Risk off: Although stock indices were down only slightly at the time of writing, there has been a sharp reversal in risk appetite for other assets including FX and
crude oil, which took a battering again. Travel and leisure stocks, and miners, were the among the weakest this morning. FX traders moved into the
safe-haven Japanese yen and US dollar, and out of growth sensitive commodity dollars. The
euro and
pound also dropped noticeably sharply.
Lockdowns here to stay for longer: It looks like investors are paring back some of their excessively optimistic growth projections and end of lockdowns timing. They are realising that though there might be light at the end of the tunnel, it is proving to be an extremely long tunnel and we are still nowhere near the end of it. A surge in virus cases in mainland Europe, where the rollout of vaccines has been painfully slow, has cast doubt on resumption of travel in the region. This is why the German government has decided to extend the nation’s lockdown to 18 April and will shut down almost completely over the Easter holiday to defuse another wave of Covid infections. Among other things, this is hurting demand projections for crude oil and holidays. Everything else being equal it means that growth will be slower to pick up and inflationary pressures are likely to be weaker than previously thought. Hence, yields have also fallen on German and UK government debt, allowing gold to edge higher.

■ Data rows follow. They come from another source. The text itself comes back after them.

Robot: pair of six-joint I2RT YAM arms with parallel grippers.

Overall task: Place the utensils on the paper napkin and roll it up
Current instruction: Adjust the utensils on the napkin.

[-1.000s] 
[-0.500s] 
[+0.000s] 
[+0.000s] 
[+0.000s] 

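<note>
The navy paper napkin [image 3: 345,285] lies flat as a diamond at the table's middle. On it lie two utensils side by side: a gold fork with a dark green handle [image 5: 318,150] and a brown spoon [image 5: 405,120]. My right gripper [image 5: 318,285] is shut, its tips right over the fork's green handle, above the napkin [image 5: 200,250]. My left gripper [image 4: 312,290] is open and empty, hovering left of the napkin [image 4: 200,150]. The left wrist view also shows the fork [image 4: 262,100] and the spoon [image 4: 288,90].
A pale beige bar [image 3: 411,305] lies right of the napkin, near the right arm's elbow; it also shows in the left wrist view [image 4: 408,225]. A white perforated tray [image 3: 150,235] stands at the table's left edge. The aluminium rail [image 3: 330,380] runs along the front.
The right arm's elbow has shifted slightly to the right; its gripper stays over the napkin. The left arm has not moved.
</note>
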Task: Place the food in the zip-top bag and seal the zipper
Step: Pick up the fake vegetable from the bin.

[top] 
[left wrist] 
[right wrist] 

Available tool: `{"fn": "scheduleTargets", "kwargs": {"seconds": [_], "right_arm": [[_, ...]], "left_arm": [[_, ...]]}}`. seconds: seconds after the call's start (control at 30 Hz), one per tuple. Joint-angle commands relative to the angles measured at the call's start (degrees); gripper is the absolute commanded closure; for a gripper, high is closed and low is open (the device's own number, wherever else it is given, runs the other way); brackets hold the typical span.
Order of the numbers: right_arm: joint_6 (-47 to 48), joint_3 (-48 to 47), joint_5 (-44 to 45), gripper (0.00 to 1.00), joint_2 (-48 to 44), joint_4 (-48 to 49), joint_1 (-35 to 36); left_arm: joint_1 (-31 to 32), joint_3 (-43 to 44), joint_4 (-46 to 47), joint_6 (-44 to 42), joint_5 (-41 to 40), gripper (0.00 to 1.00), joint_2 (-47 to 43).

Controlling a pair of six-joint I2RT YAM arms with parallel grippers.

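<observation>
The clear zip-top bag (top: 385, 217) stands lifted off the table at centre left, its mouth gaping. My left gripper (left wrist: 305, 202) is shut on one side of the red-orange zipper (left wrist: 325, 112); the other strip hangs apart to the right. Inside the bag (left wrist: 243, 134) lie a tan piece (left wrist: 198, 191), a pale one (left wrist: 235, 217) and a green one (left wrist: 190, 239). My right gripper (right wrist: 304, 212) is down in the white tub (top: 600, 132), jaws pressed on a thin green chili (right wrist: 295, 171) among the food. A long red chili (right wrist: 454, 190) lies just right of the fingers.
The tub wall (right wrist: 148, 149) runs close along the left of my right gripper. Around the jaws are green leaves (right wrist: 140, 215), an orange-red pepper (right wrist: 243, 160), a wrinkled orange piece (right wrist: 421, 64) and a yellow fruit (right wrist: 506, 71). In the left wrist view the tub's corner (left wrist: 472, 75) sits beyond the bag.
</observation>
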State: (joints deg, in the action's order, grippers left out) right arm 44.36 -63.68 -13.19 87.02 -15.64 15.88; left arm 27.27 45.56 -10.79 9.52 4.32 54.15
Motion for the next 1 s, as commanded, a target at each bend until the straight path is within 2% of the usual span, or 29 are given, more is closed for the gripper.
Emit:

Pound-ed: Meanwhile, the pound was hit by weakness in UK jobs data. Although the unemployment rate fell unexpectedly to 5.0% from 5.1%, this was overshadowed by a big upsurge in jobless claims. They rose by 86,600 applications during February, much higher than a 9,000-increase expected by analysts.
Coming up: Treasury Secretary Janet Yellen and Federal Reserve Chair Jerome Powell are set to face lawmakers in Congress. It will be interesting to see whether Yellen will push for more spending given the sky-high government debt. Powell will probably re-iterate the same message he did at the FOMC presser last week, namely that although the economy is progressing well, it is still far from complete and so the Fed will continue to provide monetary support.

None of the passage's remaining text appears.